The Battle of Lisnagarvey is fought on December 6, 1649, near Lisnagarvey, County Antrim, during the Irish Confederate Wars, an associated conflict of the Wars of the Three Kingdoms (1638-51). Forces loyal to the Commonwealth of England defeat an army supporting Charles II of England, composed of Royalists and Scots Covenanters.

The Irish Confederate Wars, sparked by the Irish Rebellion of 1641, are initially fought between the predominantly Catholic Confederation, and a largely Protestant government army led by James FitzThomas Butler, 1st Duke of Ormond. Both claims to be loyal to Charles I, while there is a three-sided war in Ulster. The latter involves Royalists, Gaelic Catholic leader Eoghan Ó Néill, and Presbyterian militia known as the Laggan Army, supported by Scots Covenanters under Robert Monro.

In September 1643, Ormond agrees to a truce, or ‘Cessation’, with the Confederation, freeing his troops for use in England against Parliament in the First English Civil War.

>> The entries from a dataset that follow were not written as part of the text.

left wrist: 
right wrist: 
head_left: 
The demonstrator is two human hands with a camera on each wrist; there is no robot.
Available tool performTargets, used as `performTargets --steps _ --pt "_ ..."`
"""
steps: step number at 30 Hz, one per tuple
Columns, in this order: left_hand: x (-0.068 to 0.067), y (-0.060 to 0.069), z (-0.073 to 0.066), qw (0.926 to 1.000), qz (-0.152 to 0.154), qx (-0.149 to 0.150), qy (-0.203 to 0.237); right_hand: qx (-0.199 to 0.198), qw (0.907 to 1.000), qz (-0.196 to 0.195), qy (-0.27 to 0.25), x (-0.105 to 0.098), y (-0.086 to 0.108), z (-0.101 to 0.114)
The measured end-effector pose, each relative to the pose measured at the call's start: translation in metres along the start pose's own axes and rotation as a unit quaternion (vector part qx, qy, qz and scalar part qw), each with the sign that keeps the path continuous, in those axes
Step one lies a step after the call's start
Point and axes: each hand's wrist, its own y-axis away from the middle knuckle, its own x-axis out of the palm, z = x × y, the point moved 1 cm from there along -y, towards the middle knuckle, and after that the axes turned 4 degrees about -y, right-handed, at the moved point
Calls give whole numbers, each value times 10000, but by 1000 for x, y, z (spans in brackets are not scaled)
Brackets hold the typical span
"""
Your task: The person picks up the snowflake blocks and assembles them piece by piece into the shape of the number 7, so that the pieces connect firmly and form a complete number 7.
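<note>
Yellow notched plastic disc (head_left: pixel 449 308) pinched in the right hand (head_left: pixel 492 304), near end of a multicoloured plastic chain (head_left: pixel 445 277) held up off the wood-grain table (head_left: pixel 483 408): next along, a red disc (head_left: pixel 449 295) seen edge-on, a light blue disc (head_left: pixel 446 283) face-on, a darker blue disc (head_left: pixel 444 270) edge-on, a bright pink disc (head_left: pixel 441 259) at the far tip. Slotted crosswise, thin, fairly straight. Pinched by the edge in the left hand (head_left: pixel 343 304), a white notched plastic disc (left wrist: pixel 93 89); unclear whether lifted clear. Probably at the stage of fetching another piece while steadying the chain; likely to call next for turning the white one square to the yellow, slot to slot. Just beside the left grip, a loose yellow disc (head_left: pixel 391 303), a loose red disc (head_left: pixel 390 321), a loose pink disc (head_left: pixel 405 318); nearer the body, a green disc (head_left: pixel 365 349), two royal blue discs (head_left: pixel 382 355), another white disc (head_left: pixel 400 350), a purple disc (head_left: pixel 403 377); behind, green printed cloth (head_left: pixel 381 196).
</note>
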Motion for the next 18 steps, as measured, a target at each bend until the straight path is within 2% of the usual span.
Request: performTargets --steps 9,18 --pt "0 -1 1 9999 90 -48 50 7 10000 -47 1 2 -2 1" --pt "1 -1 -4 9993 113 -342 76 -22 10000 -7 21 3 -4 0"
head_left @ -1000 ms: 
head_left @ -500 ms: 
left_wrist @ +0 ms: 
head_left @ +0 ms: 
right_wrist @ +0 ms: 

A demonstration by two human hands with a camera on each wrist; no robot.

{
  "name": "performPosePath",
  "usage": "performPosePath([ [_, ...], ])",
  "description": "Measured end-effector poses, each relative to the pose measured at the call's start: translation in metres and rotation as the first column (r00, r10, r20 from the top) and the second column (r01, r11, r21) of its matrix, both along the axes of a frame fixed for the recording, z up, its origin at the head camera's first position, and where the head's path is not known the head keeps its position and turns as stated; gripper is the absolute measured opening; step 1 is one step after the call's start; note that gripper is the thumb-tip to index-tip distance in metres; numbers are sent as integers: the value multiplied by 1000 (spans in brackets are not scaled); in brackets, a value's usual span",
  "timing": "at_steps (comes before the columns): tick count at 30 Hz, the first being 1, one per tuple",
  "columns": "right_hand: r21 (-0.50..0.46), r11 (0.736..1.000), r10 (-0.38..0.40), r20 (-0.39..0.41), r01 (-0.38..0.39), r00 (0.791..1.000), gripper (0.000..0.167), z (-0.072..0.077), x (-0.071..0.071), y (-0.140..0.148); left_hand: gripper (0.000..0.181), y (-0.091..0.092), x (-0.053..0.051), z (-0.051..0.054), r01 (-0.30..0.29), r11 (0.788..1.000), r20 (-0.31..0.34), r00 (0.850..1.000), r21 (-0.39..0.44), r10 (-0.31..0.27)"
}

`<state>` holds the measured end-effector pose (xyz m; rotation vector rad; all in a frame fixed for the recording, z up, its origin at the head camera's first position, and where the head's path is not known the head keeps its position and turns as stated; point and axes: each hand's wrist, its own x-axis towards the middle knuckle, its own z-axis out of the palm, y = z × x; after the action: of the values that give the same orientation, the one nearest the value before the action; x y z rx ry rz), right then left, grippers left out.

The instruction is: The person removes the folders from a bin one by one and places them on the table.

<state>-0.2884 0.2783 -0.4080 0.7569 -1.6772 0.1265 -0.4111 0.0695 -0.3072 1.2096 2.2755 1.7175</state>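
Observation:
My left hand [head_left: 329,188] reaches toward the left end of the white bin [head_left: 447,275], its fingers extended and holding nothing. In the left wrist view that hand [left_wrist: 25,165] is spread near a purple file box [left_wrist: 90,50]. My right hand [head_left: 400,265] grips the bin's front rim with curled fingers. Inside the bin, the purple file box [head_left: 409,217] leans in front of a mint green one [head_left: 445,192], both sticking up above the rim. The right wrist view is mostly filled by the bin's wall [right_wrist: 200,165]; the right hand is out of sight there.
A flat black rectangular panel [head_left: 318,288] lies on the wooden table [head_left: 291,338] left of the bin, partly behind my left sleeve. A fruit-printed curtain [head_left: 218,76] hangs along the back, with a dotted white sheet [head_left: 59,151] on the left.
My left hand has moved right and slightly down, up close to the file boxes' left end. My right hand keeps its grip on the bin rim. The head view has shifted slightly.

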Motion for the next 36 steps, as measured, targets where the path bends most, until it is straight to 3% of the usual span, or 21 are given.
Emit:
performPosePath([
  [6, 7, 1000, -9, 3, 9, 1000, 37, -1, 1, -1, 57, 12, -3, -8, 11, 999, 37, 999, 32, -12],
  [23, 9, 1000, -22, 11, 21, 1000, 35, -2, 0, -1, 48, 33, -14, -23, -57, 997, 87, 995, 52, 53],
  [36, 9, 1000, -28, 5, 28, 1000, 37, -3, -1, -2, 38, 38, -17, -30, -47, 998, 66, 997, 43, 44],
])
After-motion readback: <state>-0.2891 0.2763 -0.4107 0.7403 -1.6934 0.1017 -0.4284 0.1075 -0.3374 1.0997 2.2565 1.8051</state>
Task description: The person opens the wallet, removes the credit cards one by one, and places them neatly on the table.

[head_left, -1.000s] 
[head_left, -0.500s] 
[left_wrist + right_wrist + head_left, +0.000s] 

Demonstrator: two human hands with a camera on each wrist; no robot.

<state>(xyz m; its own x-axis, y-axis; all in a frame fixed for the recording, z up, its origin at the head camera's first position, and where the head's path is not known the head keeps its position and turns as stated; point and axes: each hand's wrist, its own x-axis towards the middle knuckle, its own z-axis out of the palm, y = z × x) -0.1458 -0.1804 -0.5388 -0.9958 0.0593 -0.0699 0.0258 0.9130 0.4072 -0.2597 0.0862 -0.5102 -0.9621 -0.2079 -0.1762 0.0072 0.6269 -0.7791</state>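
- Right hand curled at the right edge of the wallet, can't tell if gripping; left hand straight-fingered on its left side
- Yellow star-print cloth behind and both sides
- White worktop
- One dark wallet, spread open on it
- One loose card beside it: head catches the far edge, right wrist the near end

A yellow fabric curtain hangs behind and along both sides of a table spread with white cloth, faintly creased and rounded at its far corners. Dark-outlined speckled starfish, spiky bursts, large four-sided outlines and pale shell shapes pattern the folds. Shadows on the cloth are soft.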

Some Irish Protestants object, and switch sides, including Sir Charles Coote, who becomes Parliamentarian commander in Connacht. Charles surrenders in 1646, while a Covenanter/Royalist uprising is quickly suppressed in the 1648 Second English Civil War. On January 17, 1649, the Confederation allies with Ormond’s Royalists. Following the execution of Charles on January 30, they are joined by the Laggan Army, and remaining Scots troops in Ulster.

There are various reasons for this. The Covenanter government, who provides support for Scottish settlers in Ulster, considers Oliver Cromwell and other leaders of the new Commonwealth of England dangerous political and religious radicals. As Scots, they object to the execution of their king by the English; as Presbyterians, they view monarchy as divinely ordained, making it also sacrilegious, and transfer their allegiance to his son, Charles II of England.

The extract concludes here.